Temos que propor e construir a nova política, pois se Marina Silva desmoralizou este conceito com a adesão descarada às forças do retrocesso e do atraso, não podemos cometer a sandice de achar que a nossa própria base social já não se encontra farta e enojada com a podridão do sistema político brasileiro e nos exige mudanças claras e concretas. A Reforma Política, por meio do Plebiscito e Constituinte exclusiva, é a primeira batalha desta guerra de classes que se descortina no próximo período. Esta é uma batalha que temos que lutar, mesmo que percamos, mas temos que lutar, disputar, debater e ganhar as ruas, pois a batalha cria consciência e fortalece nosso exército e nosso projeto, já a mera disputa parlamentar, sem povo, sem vida, fortalece apenas os nossos inimigos.

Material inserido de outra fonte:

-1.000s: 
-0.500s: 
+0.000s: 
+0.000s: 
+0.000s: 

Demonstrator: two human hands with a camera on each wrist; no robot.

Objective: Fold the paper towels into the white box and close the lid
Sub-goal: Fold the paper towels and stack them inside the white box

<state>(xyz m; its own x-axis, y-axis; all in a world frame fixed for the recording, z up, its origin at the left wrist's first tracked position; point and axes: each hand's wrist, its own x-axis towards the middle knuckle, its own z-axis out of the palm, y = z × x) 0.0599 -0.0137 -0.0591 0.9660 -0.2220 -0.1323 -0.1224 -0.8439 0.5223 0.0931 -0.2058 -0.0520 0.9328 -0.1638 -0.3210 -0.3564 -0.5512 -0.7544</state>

O sistema político brasileiro chegou ao seu limite e é cada vez mais incapaz de representar a sociedade, por isso temos que encarar a Reforma política não apenas como um meio de baratear campanhas e dar alguma racionalidade ao caos partidário brasileiro, isto é nada. A Reforma política tem que colocar na ordem do dia expressões que se tornaram heresias mesmo no PT, tais com democracia direta, conselhos populares e poder popular, caso contrário será mais um engodo. Não nos iludamos, a correlação de forças atual nos é muito desfavorável, portanto temos que agir para mudar a correlação de forças.

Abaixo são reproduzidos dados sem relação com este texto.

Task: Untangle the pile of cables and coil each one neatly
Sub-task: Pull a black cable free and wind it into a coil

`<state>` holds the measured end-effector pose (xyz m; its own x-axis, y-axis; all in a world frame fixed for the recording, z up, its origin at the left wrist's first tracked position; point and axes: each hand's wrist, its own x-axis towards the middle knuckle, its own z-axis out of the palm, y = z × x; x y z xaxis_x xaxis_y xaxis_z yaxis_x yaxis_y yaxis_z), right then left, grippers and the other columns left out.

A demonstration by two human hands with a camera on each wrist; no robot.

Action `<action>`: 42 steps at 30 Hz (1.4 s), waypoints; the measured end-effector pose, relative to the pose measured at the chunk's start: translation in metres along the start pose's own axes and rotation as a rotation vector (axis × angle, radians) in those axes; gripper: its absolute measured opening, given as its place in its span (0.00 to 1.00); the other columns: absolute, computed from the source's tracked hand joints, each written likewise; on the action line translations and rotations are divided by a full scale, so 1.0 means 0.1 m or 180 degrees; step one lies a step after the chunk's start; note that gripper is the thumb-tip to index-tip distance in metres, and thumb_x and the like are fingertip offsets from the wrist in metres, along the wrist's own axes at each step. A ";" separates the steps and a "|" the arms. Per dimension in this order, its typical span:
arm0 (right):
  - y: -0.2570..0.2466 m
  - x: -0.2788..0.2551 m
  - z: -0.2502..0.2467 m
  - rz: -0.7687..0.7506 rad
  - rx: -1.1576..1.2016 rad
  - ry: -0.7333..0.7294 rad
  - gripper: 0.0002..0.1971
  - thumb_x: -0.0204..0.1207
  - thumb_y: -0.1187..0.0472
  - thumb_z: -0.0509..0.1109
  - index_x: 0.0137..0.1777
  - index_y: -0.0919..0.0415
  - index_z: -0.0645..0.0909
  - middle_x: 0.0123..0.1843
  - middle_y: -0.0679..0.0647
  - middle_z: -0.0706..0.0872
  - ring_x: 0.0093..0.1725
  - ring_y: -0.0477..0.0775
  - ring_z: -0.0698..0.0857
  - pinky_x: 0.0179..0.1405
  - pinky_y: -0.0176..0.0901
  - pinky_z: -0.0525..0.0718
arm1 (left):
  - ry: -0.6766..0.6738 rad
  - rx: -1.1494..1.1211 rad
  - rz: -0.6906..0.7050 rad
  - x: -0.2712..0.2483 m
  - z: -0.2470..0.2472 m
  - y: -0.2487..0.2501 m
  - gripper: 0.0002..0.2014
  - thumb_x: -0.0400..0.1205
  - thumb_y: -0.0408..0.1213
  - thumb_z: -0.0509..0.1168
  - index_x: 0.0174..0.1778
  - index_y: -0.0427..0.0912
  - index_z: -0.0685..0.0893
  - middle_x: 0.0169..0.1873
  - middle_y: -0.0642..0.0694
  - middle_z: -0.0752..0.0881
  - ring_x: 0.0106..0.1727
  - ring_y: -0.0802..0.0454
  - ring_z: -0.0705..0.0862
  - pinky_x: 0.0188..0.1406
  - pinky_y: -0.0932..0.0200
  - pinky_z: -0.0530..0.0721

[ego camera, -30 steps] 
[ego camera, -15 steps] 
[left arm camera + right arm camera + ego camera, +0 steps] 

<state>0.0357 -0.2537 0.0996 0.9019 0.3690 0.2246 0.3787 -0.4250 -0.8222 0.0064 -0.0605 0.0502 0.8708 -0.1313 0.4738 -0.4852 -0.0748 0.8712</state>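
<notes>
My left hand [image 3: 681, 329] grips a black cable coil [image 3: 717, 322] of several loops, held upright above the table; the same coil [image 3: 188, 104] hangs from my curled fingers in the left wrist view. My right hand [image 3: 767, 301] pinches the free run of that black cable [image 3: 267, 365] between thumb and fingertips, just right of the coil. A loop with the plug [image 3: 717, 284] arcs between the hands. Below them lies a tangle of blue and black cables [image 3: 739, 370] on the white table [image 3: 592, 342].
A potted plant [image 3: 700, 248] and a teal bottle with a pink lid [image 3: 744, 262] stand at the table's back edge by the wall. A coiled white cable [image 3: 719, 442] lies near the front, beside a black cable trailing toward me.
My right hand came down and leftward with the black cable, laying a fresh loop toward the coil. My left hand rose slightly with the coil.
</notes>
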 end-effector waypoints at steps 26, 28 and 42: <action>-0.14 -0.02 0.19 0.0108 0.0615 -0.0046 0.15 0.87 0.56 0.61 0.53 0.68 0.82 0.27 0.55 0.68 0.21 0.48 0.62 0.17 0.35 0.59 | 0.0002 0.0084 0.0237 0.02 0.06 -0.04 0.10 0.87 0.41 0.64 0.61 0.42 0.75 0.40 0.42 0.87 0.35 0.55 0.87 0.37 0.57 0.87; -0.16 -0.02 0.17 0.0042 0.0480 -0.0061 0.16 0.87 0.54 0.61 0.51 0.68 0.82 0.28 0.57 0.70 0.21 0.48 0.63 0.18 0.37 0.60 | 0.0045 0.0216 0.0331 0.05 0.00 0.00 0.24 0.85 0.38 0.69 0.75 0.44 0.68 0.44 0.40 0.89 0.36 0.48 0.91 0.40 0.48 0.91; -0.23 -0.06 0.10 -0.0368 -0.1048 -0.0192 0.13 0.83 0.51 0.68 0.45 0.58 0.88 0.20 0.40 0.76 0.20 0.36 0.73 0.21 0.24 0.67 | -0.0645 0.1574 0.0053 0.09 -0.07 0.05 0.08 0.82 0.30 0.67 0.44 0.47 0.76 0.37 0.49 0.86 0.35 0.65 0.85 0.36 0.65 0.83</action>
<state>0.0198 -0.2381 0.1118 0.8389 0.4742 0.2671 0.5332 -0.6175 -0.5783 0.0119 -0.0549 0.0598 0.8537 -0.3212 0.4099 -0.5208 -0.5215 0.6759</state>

A movimentação do PT e do governo tem que ser no sentido de sair da armadilha da disputa meramente institucional/parlamentar e investir na luta social, retomando a relação com os movimentos sociais em outro patamar que não a utilização instrumental nos momentos de aperto e orientando a política no sentido de atender as grandes demandas represadas dos movimentos como a reforma agrária e urbana, a melhoria dos serviços prestados pelo estado, em especial, saúde, educação, segurança e transporte públicos, o acesso a Internet de qualidade para todos, o combate efetivo ao monopólio dos meios de comunicação de massas entre outros. Estes eixos articulados com um padrão mais elevado de intolerância com a corrupção e a impunidade no trato da coisa pública e uma política econômica que retome o crescimento e aumente a inclusão nos permitirão sair da situação de fragilidade em que nos encontramos.
Este texto é uma primeira reflexão pós-eleitoral, portanto incompleto e cheio de imprecisões, mas considerei necessário fazê-lo, por duas razões: a primeira e que sinto no debate partidário uma grande perplexidade de um lado e um tom de vitória (embora tímido) que analisa apenas a conquista da Presidência da República e esquece grande derrota política sofrida pelo partido. A segunda razão é a minha preocupação com um certo viés acomodacionista que mais o governo e menos o PT transparece, já que esta postura em minha opinião equivale a uma capitulação e decreta o fim do governo que nem começou e a derrota do PT e do nosso projeto para o país.
Jutai Moraes é economista e filiado ao Partido dos Trabalhadores (BA).